7 Supply of Services
- The Supplier shall provide the Services to the Customer in accordance with the Service Specification in all material respects.
- The Supplier shall use all reasonable endeavours to meet any performance dates for the Services specified in the Purchase Order, but any such dates shall be estimates only and time shall not be of the essence for the performance of the Services.
- The Supplier shall have the right to make any changes to the Services which are necessary to comply with any applicable law or safety requirement, or which do not materially affect the nature or quality of the Services, and the Supplier shall notify the Customer in any such event.

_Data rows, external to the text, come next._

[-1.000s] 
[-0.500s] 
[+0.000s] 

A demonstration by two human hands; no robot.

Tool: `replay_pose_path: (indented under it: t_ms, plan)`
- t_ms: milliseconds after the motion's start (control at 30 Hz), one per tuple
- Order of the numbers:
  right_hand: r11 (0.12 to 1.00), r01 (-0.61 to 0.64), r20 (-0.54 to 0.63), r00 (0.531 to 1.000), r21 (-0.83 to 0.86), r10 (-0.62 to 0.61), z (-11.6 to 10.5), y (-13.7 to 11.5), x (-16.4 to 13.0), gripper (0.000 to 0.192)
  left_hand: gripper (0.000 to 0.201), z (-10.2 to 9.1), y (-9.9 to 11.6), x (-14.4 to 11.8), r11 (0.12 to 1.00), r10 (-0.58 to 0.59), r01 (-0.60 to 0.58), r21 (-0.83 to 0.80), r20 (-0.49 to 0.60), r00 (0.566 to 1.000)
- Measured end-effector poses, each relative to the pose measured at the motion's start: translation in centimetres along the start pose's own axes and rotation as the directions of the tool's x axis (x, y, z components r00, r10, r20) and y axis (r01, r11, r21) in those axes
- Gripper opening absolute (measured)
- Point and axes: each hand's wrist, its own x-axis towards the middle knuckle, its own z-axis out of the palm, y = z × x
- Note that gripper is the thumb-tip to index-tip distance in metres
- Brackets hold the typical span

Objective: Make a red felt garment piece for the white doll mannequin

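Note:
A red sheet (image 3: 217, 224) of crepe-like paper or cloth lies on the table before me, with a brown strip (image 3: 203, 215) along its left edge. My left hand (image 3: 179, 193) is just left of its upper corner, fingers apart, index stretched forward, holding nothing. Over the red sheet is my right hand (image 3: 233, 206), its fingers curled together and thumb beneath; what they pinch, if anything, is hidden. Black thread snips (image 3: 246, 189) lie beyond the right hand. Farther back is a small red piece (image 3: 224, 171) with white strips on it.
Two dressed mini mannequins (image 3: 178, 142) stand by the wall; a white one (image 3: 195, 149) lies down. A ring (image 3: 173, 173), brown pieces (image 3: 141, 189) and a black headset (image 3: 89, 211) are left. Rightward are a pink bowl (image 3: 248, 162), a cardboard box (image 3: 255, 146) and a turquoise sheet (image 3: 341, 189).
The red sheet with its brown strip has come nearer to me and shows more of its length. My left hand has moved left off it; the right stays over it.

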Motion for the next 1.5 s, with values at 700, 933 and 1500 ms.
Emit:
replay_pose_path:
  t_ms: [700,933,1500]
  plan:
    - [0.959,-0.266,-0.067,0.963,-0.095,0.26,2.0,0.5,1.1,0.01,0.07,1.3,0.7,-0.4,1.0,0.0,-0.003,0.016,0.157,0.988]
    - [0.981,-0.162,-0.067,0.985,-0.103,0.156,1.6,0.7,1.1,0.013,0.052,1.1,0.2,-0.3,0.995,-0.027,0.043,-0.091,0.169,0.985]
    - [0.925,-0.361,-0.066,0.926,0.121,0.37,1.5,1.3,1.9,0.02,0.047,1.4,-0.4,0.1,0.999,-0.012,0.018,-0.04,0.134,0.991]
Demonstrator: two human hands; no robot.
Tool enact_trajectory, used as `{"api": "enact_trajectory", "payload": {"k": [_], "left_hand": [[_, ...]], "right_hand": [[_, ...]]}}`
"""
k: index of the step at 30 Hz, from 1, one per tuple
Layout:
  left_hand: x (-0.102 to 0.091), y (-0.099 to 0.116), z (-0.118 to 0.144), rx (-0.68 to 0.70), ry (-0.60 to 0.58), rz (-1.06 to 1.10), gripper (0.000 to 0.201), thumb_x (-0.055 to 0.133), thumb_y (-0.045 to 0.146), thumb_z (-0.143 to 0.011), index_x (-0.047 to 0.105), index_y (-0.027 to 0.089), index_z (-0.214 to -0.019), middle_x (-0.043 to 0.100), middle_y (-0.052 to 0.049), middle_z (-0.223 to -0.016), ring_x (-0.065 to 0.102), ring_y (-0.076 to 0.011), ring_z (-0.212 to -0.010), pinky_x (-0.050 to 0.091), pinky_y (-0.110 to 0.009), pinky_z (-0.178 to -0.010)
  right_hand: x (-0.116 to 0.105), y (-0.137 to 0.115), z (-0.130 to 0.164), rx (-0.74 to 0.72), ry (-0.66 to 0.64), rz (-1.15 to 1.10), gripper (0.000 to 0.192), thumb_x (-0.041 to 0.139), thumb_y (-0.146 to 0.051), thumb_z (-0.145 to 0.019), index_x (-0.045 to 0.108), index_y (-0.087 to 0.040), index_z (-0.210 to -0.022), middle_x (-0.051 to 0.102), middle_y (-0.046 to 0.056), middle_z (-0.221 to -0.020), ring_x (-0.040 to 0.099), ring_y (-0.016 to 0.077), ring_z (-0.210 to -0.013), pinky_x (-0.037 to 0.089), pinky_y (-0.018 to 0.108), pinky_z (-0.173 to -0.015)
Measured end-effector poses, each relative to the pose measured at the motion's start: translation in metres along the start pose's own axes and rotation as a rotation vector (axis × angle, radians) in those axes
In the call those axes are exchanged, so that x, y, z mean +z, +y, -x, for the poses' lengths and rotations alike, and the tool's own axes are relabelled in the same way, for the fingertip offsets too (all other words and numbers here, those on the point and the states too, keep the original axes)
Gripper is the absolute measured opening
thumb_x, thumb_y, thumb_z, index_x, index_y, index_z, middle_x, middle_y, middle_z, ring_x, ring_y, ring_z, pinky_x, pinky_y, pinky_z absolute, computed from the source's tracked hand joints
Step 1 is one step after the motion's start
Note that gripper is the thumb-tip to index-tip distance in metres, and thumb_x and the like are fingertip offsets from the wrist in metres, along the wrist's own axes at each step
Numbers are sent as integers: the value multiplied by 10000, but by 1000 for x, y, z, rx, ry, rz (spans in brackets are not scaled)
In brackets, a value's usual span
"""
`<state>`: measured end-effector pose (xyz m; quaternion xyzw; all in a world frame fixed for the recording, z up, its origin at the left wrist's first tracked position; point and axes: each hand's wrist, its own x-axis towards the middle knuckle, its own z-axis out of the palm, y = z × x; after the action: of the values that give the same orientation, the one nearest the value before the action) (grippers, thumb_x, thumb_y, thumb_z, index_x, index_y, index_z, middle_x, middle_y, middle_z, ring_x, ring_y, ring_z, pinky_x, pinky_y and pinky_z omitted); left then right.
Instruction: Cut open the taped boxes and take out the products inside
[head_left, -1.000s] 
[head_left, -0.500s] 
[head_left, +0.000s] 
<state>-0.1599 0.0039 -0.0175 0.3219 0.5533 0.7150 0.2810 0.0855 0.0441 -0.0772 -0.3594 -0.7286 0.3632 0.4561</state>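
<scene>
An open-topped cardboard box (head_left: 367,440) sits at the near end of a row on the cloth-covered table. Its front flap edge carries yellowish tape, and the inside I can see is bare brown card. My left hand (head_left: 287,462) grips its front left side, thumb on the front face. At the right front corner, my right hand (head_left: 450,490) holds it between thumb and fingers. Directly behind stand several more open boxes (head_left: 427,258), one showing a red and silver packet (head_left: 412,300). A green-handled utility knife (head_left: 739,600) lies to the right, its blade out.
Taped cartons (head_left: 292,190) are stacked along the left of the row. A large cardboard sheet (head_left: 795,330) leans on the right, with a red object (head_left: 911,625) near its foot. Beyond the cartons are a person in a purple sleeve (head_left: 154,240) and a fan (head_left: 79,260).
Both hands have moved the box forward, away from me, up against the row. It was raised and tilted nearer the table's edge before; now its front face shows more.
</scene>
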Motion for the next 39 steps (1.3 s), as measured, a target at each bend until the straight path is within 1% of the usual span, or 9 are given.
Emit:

- The Supplier warrants to the Customer that the Services will be provided using reasonable care and skill.
8 Customer’s Obligations
- The Customer shall:
- ensure that the terms of the Purchase Order and (if submitted by the Customer) the Goods Specification and/or Services Specification are complete and accurate;
- provide the Supplier, its employees, agents, consultants and subcontractors, with access to the Customer’s premises, Delivery Point and other facilities as reasonably required by the Supplier to deliver, assemble and install the Goods and/or provide the Services and shall provide the Supplier in advance with information relating to any specific requirements or restrictions that may prevent the Customer from accessing such premises for such purposes;
- prepare the Delivery Point so that it is safe and suitable for the delivery, assembly and installation of the Goods;
- ensure that any premises of the Customer or third parties are safe and suitable for the performance of the Services and co-operate with the Supplier in all matters relating to the Services;
- provide the Supplier with such information and materials as the Supplier may reasonably require to supply the Services, and ensure that such information is accurate in all material respects; and
- obtain and maintain all necessary licences, permissions and consents which may be required for the delivery of the Goods or receipt of Services before the date on which the Goods are due to be delivered or the Services are to start.
9 Price and Payment
- Unless otherwise specified by the Supplier, the Price of the Goods shall be exclusive of all taxes and duties including, without limitation, value added tax, which (if applicable) shall be payable by the Customer together with any additional storage and delivery costs as detailed in any quotation issued by the Supplier to the Customer.
- The Supplier reserves the right to increase the Price if any extra cost is incurred by the Supplier as a result of the inaccuracy or incompleteness of any instructions issued by the Customer, or as a result of any failure or delay in supplying any information, drawings, specifications or access required to enable the Supplier to proceed with the Contract.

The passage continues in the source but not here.